:: Activity ::
Below this sentence is a listing; return exactly its lines from the one with "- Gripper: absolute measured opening" to the one with "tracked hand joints", both kept, and nothing more.

:: Available data ::

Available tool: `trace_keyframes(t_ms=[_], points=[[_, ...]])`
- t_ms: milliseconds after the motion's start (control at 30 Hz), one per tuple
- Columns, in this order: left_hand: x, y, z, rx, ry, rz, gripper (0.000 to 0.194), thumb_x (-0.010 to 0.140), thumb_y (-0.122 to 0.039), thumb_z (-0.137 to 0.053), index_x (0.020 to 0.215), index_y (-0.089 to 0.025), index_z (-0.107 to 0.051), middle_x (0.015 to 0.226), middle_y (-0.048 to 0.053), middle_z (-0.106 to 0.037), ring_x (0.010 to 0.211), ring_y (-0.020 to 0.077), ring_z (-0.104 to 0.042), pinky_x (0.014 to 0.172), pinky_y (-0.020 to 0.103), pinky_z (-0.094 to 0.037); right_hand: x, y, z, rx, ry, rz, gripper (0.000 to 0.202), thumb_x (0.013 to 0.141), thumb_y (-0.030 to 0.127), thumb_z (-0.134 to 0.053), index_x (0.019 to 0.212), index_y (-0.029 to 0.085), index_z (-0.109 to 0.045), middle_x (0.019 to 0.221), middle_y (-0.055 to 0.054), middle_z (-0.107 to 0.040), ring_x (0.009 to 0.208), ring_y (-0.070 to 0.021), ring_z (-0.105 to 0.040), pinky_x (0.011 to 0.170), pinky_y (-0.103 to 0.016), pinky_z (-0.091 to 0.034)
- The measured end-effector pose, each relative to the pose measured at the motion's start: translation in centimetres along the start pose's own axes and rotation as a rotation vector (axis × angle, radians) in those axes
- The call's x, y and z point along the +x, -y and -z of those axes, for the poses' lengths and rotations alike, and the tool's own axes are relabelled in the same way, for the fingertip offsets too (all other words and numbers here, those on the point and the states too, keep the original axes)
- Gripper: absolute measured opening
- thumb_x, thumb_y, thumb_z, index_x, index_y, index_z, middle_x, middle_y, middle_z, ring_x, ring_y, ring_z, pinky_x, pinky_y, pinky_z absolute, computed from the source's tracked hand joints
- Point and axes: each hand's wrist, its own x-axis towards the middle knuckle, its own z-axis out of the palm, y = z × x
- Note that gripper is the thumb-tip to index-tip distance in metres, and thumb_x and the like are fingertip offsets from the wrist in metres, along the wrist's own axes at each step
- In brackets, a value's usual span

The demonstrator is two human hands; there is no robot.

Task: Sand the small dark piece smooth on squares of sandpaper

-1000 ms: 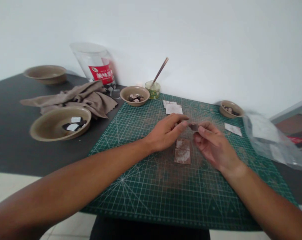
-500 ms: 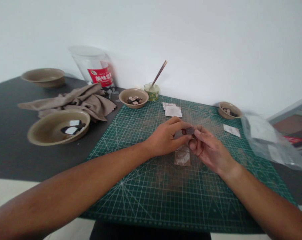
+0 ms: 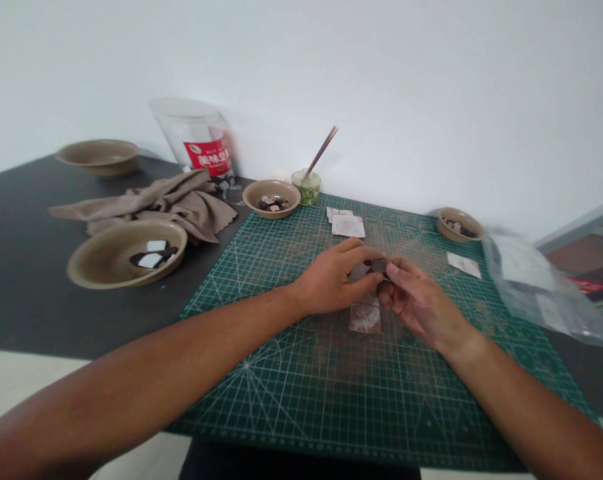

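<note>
A pale, plain wall (image 3: 396,87) rises behind a dark table (image 3: 21,293), on which a green gridded cutting mat (image 3: 291,393), smudged brown, lies in front of the wearer. Clock directions are taken from the mid-mat spot where the two hands meet, twelve being toward the wall.

At that centre is a small dark piece (image 3: 379,266). The left hand (image 3: 331,277) is partly closed, gripping it between thumb and fingers; the right hand (image 3: 424,297) pinches its other side. The piece's exact shape is hidden by the fingers. Just below, at six to seven o'clock, a brown-stained sheet (image 3: 366,318) lies flat on the mat, its far end covered by the hands.

At eleven o'clock are overlapping whitish squares (image 3: 348,226); beyond them, between ten and eleven, a green-patterned cup (image 3: 308,195) holds slanting sticks (image 3: 322,152). A small bowl (image 3: 254,205) of dark and pale pieces sits at ten, a similar one (image 3: 445,231) at two. At three are a single whitish sheet (image 3: 464,264) and a clear plastic bag (image 3: 524,287).

At nine stands a larger bowl (image 3: 98,257) with black and white pieces; behind it, a crumpled brown cloth (image 3: 181,207).
</note>
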Motion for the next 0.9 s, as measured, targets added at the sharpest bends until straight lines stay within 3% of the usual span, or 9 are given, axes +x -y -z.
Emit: trace_keyframes(t_ms=[467, 900], points=[[0.02, 0.38, -0.1, -0.013, -0.046, -0.054, 0.033, 0.093, -0.03, -0.062, 0.121, -0.013, -0.066, 0.105, 0.009, -0.066, 0.097, 0.0166, -0.066, 0.087, 0.029, -0.053, -0.27, 0.24, 0.22, -0.168, -0.052, 0.058, 0.016, 0.093, 0.037, -0.065, 0.095, 0.021, -0.066, 0.079, 0.001, -0.059, 0.068, -0.0117, -0.055, 0.061, -0.023, -0.045], [-0.04, 0.45, -0.18, -0.053, -0.009, -0.043, 0.035, 0.092, -0.03, -0.064, 0.126, -0.018, -0.065, 0.104, 0.006, -0.066, 0.096, 0.0163, -0.066, 0.086, 0.029, -0.054, -0.28, -0.46, 0.27, -0.255, -0.03, 0.089, 0.016, 0.094, 0.038, -0.063, 0.099, 0.023, -0.066, 0.079, 0.001, -0.058, 0.071, -0.0144, -0.052, 0.066, -0.027, -0.043]])
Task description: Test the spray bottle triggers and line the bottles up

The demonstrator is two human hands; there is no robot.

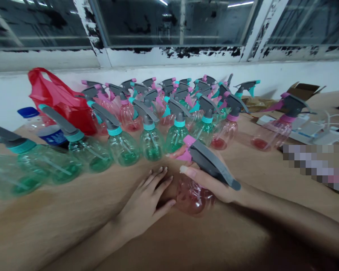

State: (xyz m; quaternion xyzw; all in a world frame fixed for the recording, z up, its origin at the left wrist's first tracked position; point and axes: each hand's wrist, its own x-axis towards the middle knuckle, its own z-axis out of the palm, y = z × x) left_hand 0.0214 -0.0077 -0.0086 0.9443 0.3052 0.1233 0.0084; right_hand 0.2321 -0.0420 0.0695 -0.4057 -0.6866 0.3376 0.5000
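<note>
My right hand [211,182] grips a pink spray bottle [196,199] round its neck. Its grey trigger head [211,162] has a pink nozzle and trigger pointing away to the left. Flat on the table, my left hand [149,199] lies with its fingers stretched out, just left of that bottle and holding nothing. Beyond both hands runs a front row of green spray bottles with teal collars, among them one green bottle [152,145] directly past my left fingertips. Several pink and green spray bottles crowd behind this row.
At the left a red plastic bag [64,109] stands behind a blue-capped drink bottle [42,126]. One pink spray bottle [274,131] sits apart on the right, near a white power strip [313,131] with cables and an open cardboard box [305,92]. Windows line the back wall.
</note>
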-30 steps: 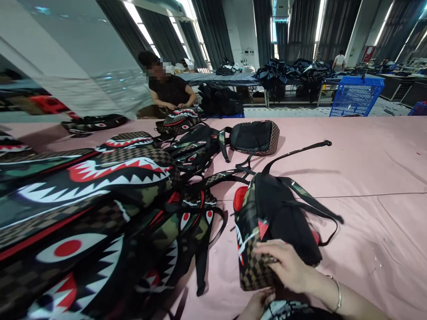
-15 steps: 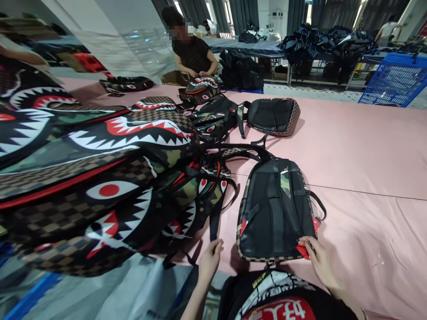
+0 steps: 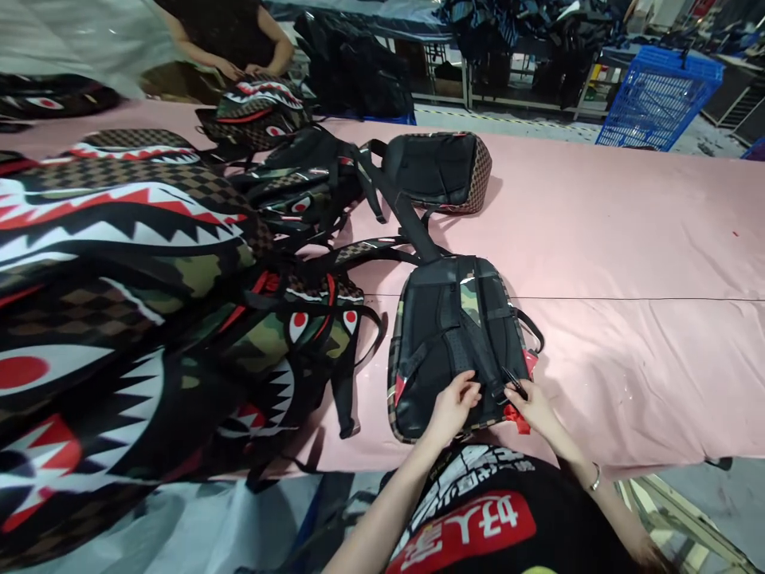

:: Completed task ::
- Gripper: absolute measured opening
- thumb_x, thumb_y, thumb_z, index_x, index_y, index_z, middle_x, middle_y, middle_z, ring_x, ring_y, ring_z, pinky_x, pinky_y, pinky_z absolute, computed from the source's tracked hand joints

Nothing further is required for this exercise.